WORK REQUIRED: From the listing that follows, output everything exactly except the pictures.

------------------------

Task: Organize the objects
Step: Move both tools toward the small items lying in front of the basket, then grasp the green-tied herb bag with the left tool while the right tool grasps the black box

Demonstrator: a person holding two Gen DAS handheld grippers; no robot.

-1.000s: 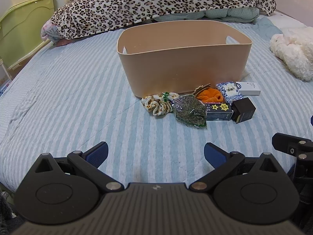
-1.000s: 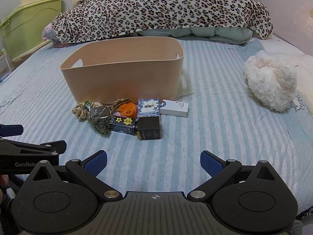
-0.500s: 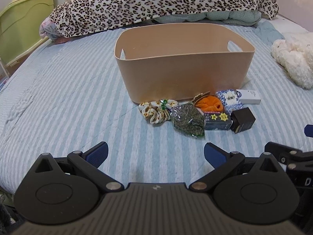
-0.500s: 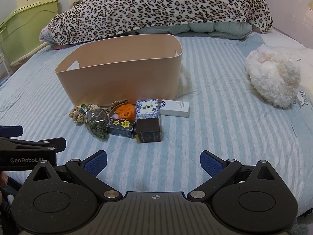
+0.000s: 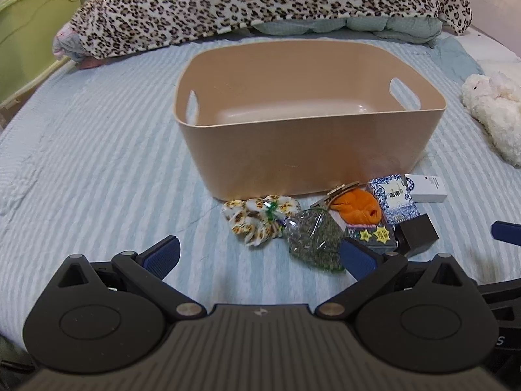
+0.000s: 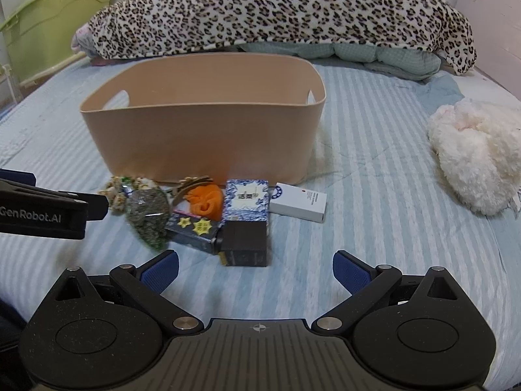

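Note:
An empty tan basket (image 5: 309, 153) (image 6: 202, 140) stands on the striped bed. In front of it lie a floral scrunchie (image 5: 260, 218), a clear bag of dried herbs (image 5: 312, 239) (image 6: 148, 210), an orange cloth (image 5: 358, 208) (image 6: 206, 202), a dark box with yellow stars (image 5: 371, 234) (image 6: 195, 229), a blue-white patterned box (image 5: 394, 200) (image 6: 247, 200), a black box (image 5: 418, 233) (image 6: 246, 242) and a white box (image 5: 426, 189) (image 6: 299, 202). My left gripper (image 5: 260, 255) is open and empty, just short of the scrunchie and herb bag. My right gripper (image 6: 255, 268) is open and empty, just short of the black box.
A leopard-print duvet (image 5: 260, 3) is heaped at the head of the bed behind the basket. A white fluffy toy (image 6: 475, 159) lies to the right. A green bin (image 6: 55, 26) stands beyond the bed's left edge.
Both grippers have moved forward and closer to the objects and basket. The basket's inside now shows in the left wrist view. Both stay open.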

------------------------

ANSWER SPACE:
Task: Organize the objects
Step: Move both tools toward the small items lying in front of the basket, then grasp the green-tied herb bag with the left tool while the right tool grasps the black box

Demonstrator: a person holding two Gen DAS handheld grippers; no robot.

-1.000s: 
-1.000s: 
-0.500s: 
-0.500s: 
+0.000s: 
+0.000s: 

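Note:
An empty tan basket (image 5: 309, 153) (image 6: 202, 140) stands on the striped bed. In front of it lie a floral scrunchie (image 5: 260, 218), a clear bag of dried herbs (image 5: 312, 239) (image 6: 148, 210), an orange cloth (image 5: 358, 208) (image 6: 206, 202), a dark box with yellow stars (image 5: 371, 234) (image 6: 195, 229), a blue-white patterned box (image 5: 394, 200) (image 6: 247, 200), a black box (image 5: 418, 233) (image 6: 246, 242) and a white box (image 5: 426, 189) (image 6: 299, 202). My left gripper (image 5: 260, 255) is open and empty, just short of the scrunchie and herb bag. My right gripper (image 6: 255, 268) is open and empty, just short of the black box.
A leopard-print duvet (image 5: 260, 3) is heaped at the head of the bed behind the basket. A white fluffy toy (image 6: 475, 159) lies to the right. A green bin (image 6: 55, 26) stands beyond the bed's left edge.
Both grippers have moved forward and closer to the objects and basket. The basket's inside now shows in the left wrist view. Both stay open.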

Work on the answer has been completed.